But the 32-year-old marksman – a gold-medallist at the Shetland Island Games and a competitor in the Commonwealth Games, 2004 Island champion and Cobo Open champion and silver medallist in the British Air Gun championships at Bisley in 2005 – has every intention of being fit to travel to the Island Games in Rhodes next summer and win more gold medals.
‘I should be able to make a full recovery and the treatment I’ve had shouldn’t affect my shooting,’ Turner said.
‘But it’s going to take a while to get back to it.’ Turner, who also plays softball, badminton and pool, said he’d been told that a top windsurfer had the same operation and had got back to his sport with no trouble.
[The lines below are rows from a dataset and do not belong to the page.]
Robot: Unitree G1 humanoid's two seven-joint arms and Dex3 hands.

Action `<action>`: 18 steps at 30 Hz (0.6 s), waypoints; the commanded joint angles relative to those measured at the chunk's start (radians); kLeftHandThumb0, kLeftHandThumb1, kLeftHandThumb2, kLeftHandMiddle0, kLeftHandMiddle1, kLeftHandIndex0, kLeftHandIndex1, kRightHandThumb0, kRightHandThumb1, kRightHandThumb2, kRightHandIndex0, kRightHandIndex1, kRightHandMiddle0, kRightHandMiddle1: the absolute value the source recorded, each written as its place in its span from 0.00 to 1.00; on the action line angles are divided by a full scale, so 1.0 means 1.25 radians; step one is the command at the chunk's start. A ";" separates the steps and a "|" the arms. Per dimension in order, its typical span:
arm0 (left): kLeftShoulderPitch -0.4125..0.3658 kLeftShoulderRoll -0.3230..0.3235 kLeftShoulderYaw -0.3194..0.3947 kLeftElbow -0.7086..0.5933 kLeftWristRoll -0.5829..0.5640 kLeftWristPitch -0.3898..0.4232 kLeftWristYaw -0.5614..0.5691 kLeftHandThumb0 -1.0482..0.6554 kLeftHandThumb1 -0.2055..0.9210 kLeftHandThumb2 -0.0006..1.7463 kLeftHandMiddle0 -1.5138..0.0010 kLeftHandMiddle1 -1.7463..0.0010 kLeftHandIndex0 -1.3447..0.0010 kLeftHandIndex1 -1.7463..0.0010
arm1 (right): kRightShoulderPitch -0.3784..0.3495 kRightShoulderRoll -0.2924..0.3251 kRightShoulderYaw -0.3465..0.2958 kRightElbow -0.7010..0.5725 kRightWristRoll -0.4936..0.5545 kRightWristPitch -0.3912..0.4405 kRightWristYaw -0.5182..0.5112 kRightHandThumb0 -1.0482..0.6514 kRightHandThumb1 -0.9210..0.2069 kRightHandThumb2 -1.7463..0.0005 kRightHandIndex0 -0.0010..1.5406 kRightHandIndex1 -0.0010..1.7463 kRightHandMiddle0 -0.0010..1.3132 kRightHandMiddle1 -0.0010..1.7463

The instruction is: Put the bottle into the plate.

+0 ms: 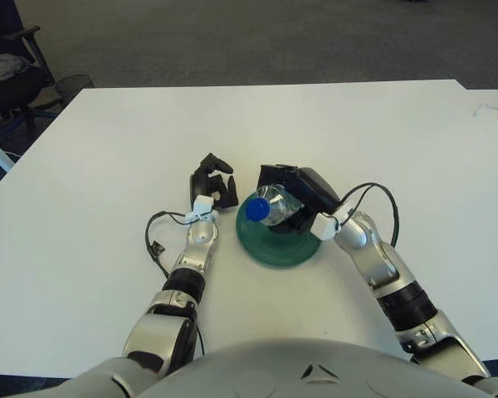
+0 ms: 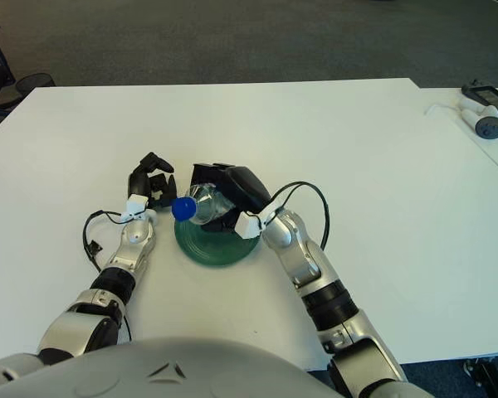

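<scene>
A clear plastic bottle (image 1: 268, 206) with a blue cap lies tilted, cap pointing left, above the far part of the green plate (image 1: 279, 246). My right hand (image 1: 292, 192) is shut on the bottle, fingers wrapped round its body from behind. The plate sits on the white table just in front of me. My left hand (image 1: 213, 187) shows just left of the plate's far rim, its black fingers curled and holding nothing.
A black cable (image 1: 156, 236) loops on the table left of my left forearm. The white table (image 1: 357, 141) stretches wide beyond the plate. A small device and cable (image 2: 481, 116) lie at the far right. A chair and bin (image 1: 33, 83) stand off the table's left.
</scene>
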 commanded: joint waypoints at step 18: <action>0.050 0.005 0.003 0.035 -0.003 0.007 0.001 0.30 0.31 0.88 0.12 0.00 0.44 0.00 | -0.034 0.004 -0.011 0.051 0.020 0.007 0.012 0.52 0.49 0.28 0.76 1.00 0.71 1.00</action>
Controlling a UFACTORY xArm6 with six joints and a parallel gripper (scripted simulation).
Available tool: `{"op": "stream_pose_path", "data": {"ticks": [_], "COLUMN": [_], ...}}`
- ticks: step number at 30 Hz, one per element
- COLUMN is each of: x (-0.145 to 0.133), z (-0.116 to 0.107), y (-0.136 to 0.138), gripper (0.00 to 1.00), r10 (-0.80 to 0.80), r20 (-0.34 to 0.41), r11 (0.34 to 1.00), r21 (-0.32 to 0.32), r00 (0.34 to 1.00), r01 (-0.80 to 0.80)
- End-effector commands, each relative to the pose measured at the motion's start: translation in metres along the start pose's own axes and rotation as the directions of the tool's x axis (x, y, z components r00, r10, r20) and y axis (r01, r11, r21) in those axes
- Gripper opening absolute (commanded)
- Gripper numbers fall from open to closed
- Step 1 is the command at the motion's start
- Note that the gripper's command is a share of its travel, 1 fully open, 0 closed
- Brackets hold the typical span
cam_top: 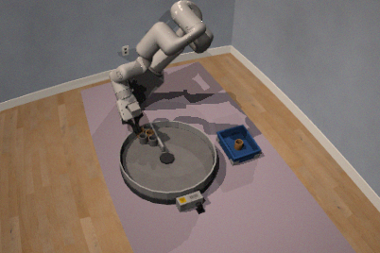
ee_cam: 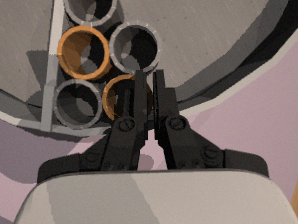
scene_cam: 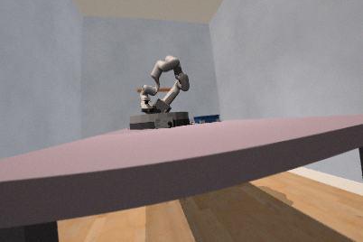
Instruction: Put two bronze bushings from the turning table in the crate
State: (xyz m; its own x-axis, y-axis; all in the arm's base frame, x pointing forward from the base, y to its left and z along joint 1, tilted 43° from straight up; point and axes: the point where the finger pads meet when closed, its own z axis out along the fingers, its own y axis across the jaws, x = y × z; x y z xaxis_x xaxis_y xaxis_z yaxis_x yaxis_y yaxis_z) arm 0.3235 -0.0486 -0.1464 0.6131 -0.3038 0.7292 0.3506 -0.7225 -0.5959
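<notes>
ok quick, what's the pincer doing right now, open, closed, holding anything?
Pincer: closed on the wall of the near bronze bushing at the turning table's edge, one finger inside its bore and one outside.

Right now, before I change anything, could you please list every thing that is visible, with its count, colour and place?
bronze bushings: three, orange-brown; two on the turning table, one in the crate
grey bushings: three, grey; beside them on the turning table
turning table: one, grey, round, mid table top
crate: one, blue, right of the turning table
control box: one, grey, at its front rim
table top: one, mauve
wall socket: one, white
arm: one, white
gripper: one, black, shut on one bronze bushing's wall
</notes>
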Motion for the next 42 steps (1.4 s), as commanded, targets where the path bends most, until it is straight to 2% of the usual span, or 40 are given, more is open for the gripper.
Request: {"op": "stream_pose_path", "data": {"ticks": [1,19,33,42], "x": [0.001,0.004,0.041,0.044], "z": [0.000,-0.005,-0.048,-0.053], "y": [0.000,0.000,0.000,0.000], "gripper": [0.00,0.00,0.00,0.00], "r10": [-0.001,-0.001,-0.001,-0.001], "r20": [-0.001,-0.001,-0.001,-0.001], "r11": [1.000,1.000,1.000,1.000], "r21": [0.000,0.000,0.000,0.000], "r00": [1.000,1.000,1.000,1.000], "r01": [0.001,0.001,0.001,0.001]}}
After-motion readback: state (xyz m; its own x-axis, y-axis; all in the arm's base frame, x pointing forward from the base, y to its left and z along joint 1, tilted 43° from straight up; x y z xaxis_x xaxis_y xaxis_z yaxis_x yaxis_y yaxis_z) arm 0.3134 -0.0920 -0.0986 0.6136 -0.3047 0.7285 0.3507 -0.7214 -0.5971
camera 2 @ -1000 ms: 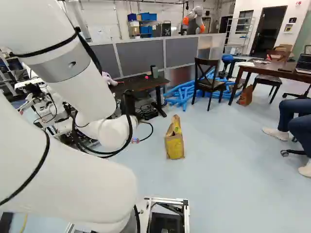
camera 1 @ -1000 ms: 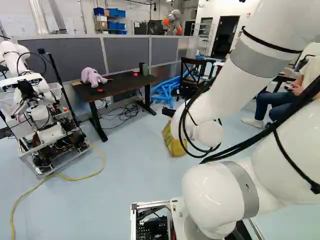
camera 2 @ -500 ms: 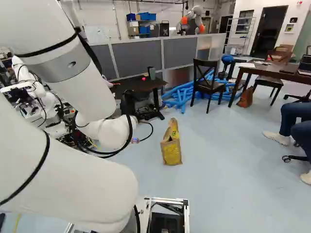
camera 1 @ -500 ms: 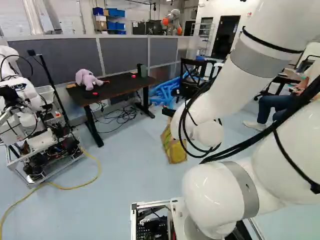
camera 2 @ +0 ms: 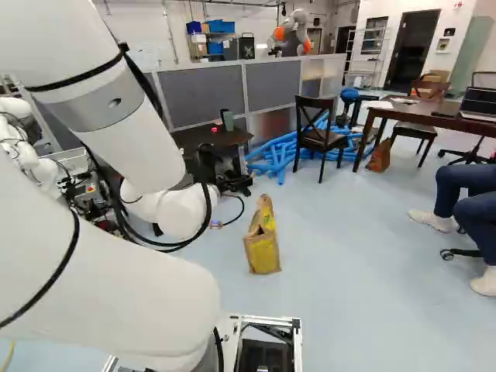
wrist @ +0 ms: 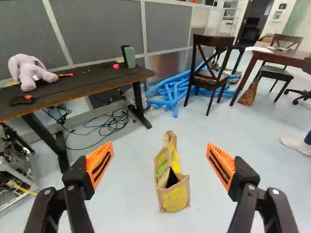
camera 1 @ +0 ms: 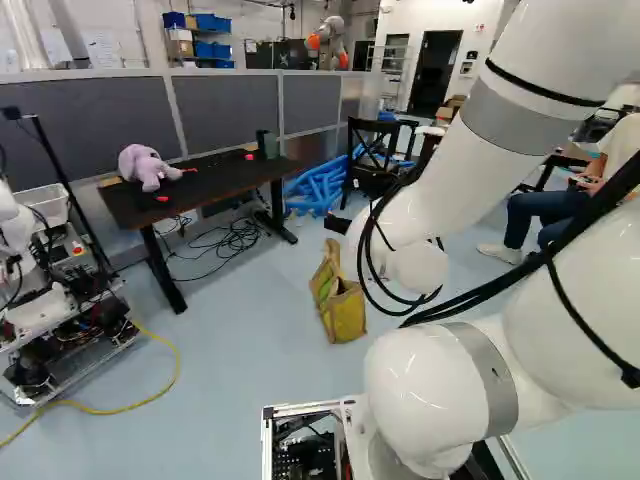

‘Shooting is a different kettle of fish,’ he said.
‘I may have to change the last bit of the shooting process a bit.’ Turner had been diagnosed with a genetic condition, Marfan Syndrome, after he had what he described as a constriction along his arm and up his throat.
‘It came on relatively suddenly.
I went to A&E and they said it might be a virus, then I went to my GP who agreed a virus was plausible, but sent me for an echocardiograph.
But the appointment was nearly three weeks later, and in the meantine I went to Bisley to coach Scott (Douglas) and Chantelle (Ward) in the junior championship.
Then I had the test done and flew to London that night to have the valve put in.’ One of the effects of Marfan Syndrome is that it causes connective tissues to stretch.
Turner’s aorta (the heart’s main blood vessel) had swollen to twice the size it should have been because of the action of the blood pumping through into the artery.
But he won’t let his condition stop him continuing with his sport.
‘Rhodes is the goal I’m aiming at.
If I’m not able to shoot I’d like to be there as team manager.